» EXERCISE GOAL:
Print out the data exactly, keeping every image out of it.

──────── DATASET EXTRACT

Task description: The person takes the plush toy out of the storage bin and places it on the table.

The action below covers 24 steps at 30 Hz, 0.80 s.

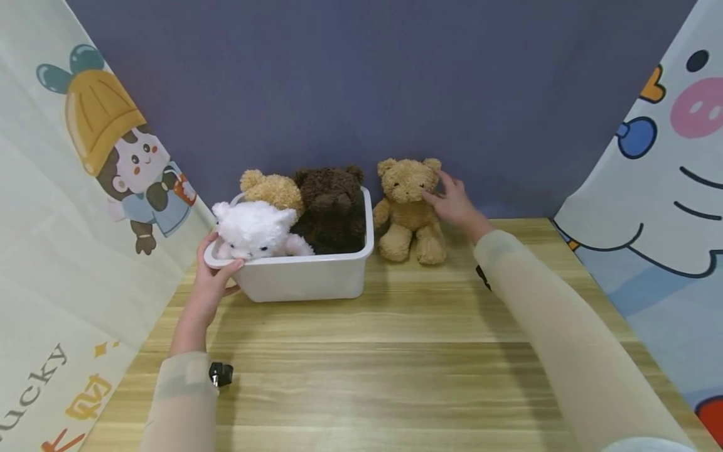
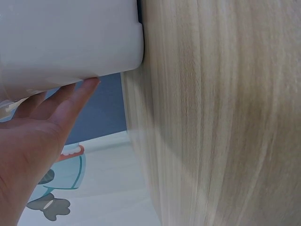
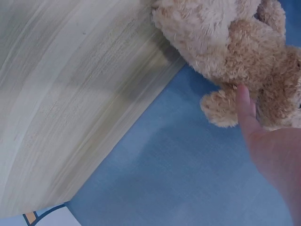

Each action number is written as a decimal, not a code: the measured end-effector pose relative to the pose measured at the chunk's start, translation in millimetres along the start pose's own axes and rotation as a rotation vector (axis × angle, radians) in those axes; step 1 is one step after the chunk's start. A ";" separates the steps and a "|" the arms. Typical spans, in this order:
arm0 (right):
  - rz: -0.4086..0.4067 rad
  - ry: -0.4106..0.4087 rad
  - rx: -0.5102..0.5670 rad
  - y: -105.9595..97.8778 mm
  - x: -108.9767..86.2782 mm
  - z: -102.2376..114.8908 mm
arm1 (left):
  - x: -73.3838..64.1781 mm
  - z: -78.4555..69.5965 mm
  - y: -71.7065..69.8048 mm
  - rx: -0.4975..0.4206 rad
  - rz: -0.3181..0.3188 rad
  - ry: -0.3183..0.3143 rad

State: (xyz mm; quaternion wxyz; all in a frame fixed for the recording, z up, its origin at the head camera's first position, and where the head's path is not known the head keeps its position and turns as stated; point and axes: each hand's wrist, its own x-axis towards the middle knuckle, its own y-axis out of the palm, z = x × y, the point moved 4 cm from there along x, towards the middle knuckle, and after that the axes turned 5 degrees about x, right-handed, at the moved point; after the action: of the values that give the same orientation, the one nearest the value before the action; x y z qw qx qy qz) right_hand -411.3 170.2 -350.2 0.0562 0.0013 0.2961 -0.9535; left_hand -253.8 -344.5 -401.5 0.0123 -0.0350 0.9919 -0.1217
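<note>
In the head view a white plastic bin (image 1: 305, 279) stands on the table's left side. Inside are a white plush toy (image 1: 254, 229), a light-brown teddy bear (image 1: 273, 193) and a dark-brown teddy bear (image 1: 330, 210). My left hand (image 1: 211, 282) grips the bin's left end, thumb at the rim and fingers against the outer wall (image 2: 70, 42). Right of the bin, a tan teddy bear (image 1: 408, 216) sits upright against the backdrop. My right hand (image 1: 454, 204) holds the side of its head, with the thumb by its cheek; the other fingers are partly hidden behind it.
The wooden table (image 1: 350, 376) spreads out in front of the bin and bear. A dark blue-grey backdrop (image 1: 361, 81) rises directly behind them. Printed cloth panels flank the table, with a cartoon child (image 1: 138, 157) on the left one and a pink snout (image 1: 700, 108) on the right.
</note>
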 end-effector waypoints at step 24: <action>0.028 -0.087 0.100 -15.4 -17.4 96.9 | 1.2 0.0 -0.6 0.001 0.006 -0.008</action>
State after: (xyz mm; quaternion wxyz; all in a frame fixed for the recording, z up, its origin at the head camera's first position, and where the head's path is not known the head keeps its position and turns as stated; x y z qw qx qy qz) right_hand -392.6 129.9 -261.0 0.0821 -0.0332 0.2453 -0.9654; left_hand -254.9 -345.2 -401.4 0.0167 -0.0324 0.9919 -0.1221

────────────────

» TASK ANSWER:
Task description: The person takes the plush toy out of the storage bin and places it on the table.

The action below covers 24 steps at 30 Hz, 0.80 s.


Each action number is written as a decimal, not a code: the measured end-effector pose relative to the pose measured at the chunk's start, translation in millimetres along the start pose's own axes and rotation as a rotation vector (axis × angle, radians) in those axes; step 1 is one step after the chunk's start. A ";" separates the steps and a "|" the arms. Typical spans, in this order:
arm0 (right):
  - rz: -0.4086..0.4067 rad
  - ry: -0.4106..0.4087 rad
  - rx: -0.5102..0.5670 rad
  - y: -105.9595..97.8778 mm
  - x: -108.9767..86.2782 mm
  - z: -102.2376..114.8908 mm
arm1 (left):
  - x: -73.3838..64.1781 mm
  - z: -78.4555..69.5965 mm
  - y: -71.7065..69.8048 mm
  - rx: -0.4975..0.4206 rad
  - rz: -0.3181..0.3188 rad
  - ry: -0.3183..0.3143 rad

State: (xyz mm; quaternion wxyz; all in a frame fixed for the recording, z up, its origin at the head camera's first position, and where the head's path is not known the head keeps its position and turns as stated; point and axes: each hand's wrist, its own x-axis towards the middle knuckle, its own y-axis out of the palm, z = x × y, the point moved 4 cm from there along x, towards the middle knuckle, and after that the axes turned 5 degrees about x, right-handed, at the moved point; after the action: of the values that give the same orientation, the one nearest the value before the action; x y z qw qx qy qz) right_hand -411.3 170.2 -350.2 0.0562 0.0013 0.2961 -0.9535; left_hand -253.8 -344.5 -401.5 0.0123 -0.0350 0.9919 -0.1217
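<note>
In the head view a white plastic bin (image 1: 305, 279) stands on the table's left side. Inside are a white plush toy (image 1: 254, 229), a light-brown teddy bear (image 1: 273, 193) and a dark-brown teddy bear (image 1: 330, 210). My left hand (image 1: 211, 282) grips the bin's left end, thumb at the rim and fingers against the outer wall (image 2: 70, 42). Right of the bin, a tan teddy bear (image 1: 408, 216) sits upright against the backdrop. My right hand (image 1: 454, 204) holds the side of its head, with the thumb by its cheek; the other fingers are partly hidden behind it.
The wooden table (image 1: 350, 376) spreads out in front of the bin and bear. A dark blue-grey backdrop (image 1: 361, 81) rises directly behind them. Printed cloth panels flank the table, with a cartoon child (image 1: 138, 157) on the left one and a pink snout (image 1: 700, 108) on the right.
</note>
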 end-effector waypoints at step 24: <action>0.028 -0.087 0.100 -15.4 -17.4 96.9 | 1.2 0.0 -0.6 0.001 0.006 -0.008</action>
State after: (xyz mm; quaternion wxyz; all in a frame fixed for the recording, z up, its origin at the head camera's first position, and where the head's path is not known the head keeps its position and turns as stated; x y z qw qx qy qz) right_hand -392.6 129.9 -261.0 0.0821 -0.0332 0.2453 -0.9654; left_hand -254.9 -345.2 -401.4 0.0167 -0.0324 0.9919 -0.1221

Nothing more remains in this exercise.